Welcome back to JamBase’s baker’s dozen to the bright lights of the music world. Last time we heard from Tom Hamilton.

Patient, expertly built music has been the bread and butter of Over the Rhine for over 20 years. Placing the band – wife-husband team Karin Bergquist and Linford Detweiler with various collaborators – is a tough task – a bit rock, a bit folk, a bit jazzy – but all of it possessed of rich imagery and a depth of feeling rare in modern music. And their simmering new release, The Long Surrender (released February 8 on the band’s own Great Speckled Dog label), isn’t likely to make pigeonholing any easier.

The high quality baker’s dozen, expertly produced by Joe Henry, has an especially timeless quality, flashes of smoky barrooms, wanderers with thousand yard stares, Billie Holiday and early Joni creeping into things as Bergquist’s intoxicating voice and a perfectly attuned instrumental mix weave a carefully considered web.
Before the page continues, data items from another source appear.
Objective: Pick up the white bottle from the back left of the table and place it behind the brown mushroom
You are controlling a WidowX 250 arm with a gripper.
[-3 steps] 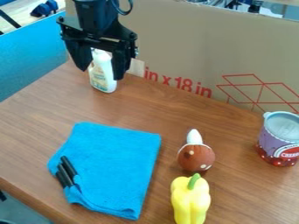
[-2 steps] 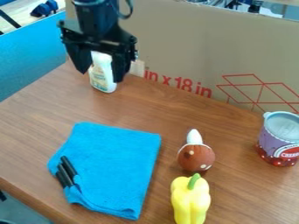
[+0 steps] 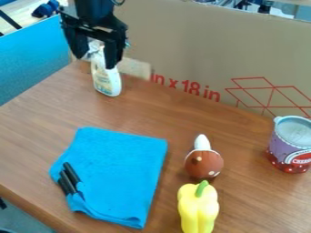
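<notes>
The black gripper (image 3: 94, 63) is seen above the far left corner of the table (image 3: 139, 109). Its two fingers are spread wide apart, and nothing is seen to be pinched by them. The white bottle (image 3: 108, 83), smooth with rounded sides, is stood upright near that corner. Its top is partly hidden by the gripper; whether it is touched cannot be told.

The table is made of brown wood with streaky lines. Its far edge is lined by a flat brown cardboard wall (image 3: 200, 45) with red print, so the way behind the bottle is blocked. Its left edge is lined by a blue board (image 3: 30, 63).

A soft, fuzzy blue cloth (image 3: 121, 173) is laid folded flat close to the near edge. Two thin black sticks (image 3: 72, 172) are rested on its left side. Right of the cloth, a round brown toy (image 3: 204, 164) with pale spots and a white tip is placed just behind a bumpy yellow pepper (image 3: 198, 209) with a green stem. By the right side, a round purple and red can (image 3: 288, 145) is stood upright.
</notes>
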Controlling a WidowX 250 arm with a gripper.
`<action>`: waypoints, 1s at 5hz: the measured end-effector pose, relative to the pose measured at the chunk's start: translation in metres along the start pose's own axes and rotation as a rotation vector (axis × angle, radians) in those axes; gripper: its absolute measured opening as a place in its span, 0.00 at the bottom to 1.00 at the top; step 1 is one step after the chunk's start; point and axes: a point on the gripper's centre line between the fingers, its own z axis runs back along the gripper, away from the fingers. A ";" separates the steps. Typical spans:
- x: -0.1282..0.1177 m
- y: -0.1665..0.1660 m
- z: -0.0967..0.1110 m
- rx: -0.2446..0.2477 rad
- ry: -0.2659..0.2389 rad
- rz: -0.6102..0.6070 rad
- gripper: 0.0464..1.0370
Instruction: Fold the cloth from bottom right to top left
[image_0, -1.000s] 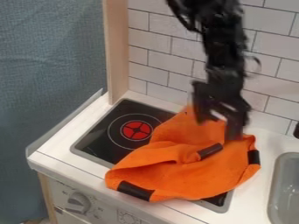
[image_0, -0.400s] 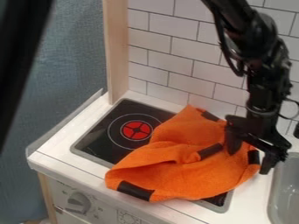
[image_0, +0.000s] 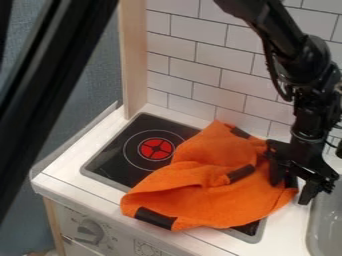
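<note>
We're seeing the cloth (image_0: 207, 202) lying rumpled over the stovetop (image_0: 110, 160) — partly folded, we're judging, bottom right needing to go top left. Gripper (image_0: 292, 184) is hanging at its right side, jaws spread.

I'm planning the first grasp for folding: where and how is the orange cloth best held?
Probably by the right edge of the orange cloth, at its black patch, coming from above, one jaw each side of the rim: that edge lies free, away from the raised fold.
</note>
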 end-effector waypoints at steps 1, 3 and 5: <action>0.001 -0.002 0.000 0.021 -0.005 0.006 0.30; 0.001 -0.003 0.000 0.012 -0.010 -0.002 0.02; -0.001 -0.003 0.001 -0.014 0.009 -0.026 0.00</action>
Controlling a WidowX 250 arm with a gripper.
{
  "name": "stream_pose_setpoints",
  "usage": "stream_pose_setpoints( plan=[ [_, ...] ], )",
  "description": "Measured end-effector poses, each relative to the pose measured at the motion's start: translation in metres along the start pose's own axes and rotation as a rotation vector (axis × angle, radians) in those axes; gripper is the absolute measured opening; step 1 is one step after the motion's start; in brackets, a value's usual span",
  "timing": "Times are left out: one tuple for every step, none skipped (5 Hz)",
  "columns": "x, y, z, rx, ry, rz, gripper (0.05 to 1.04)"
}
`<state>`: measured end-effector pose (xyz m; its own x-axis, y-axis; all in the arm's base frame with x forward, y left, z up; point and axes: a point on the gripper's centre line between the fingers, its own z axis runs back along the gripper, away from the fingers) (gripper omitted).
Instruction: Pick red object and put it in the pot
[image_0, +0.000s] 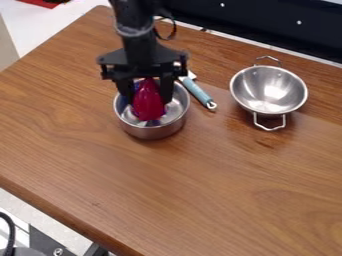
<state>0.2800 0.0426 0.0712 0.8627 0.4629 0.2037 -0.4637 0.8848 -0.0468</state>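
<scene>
The black gripper (146, 97) hangs over the metal pot (151, 132) in the upper left part of the camera view, its fingers spread to the width of the red object (148, 104) and shut on its sides. That object is upright, narrow at the top and wider below, inside the outline of the pot's opening. Whether its lower end touches the pot's bottom, I cannot tell. Bits of something blue show around and behind it, partly hidden by the gripper.
Right of the pot lies a utensil with a light blue handle (197, 93), its far end near the gripper. A metal colander (269, 90) with two wire handles stands farther right. The wooden table (200, 190) has its left edge running diagonally, and a dark panel (267, 25) stands behind it.
</scene>
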Motion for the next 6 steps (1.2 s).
stream_pose_setpoints(
  plan=[
    [0.002,0.002,-0.005,-0.001,-0.006,0.008,0.710],
    [0.003,0.005,-0.006,0.002,-0.007,0.014,0.748],
    [-0.002,0.009,-0.005,0.005,0.037,0.026,0.888],
    [0.005,0.011,0.006,-0.015,0.075,0.057,1.004],
    [0.006,0.012,0.012,-0.022,0.106,0.065,0.999],
    [0.007,0.012,0.027,-0.047,0.103,0.061,0.999]
  ],
)
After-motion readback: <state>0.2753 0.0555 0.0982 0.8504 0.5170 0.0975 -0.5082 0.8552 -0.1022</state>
Nothing seems offered by chance on the fan-funded The Long Surrender, the whole thing seducing slowly and surely, gospel touches and nursery rhymes mingling with quiet bombast and shivering liquid licks. It’s another heaping portion of the sort of music that’s made Over the Rhine welcome tour partners with the likes of the Cowboy Junkies and Lucinda Williams (who guest duets on the new album). Aided by a good portion of Ray LaMontagne’s current band, The Pariah Dogs – Greg Leisz, Patrick Warren and Jay Bellerose – and other similarly gifted folks, the latest chapter in OTR’s story continues to elude easy description, everyone moving with a deftness and lightness of touch that’s just fantastic. This is simply really good music for people who see music as more than a lifestyle accessory. At every turn, The Long Surrender rewards one’s attention, a listening experience rather than just another album. (Dennis Cook)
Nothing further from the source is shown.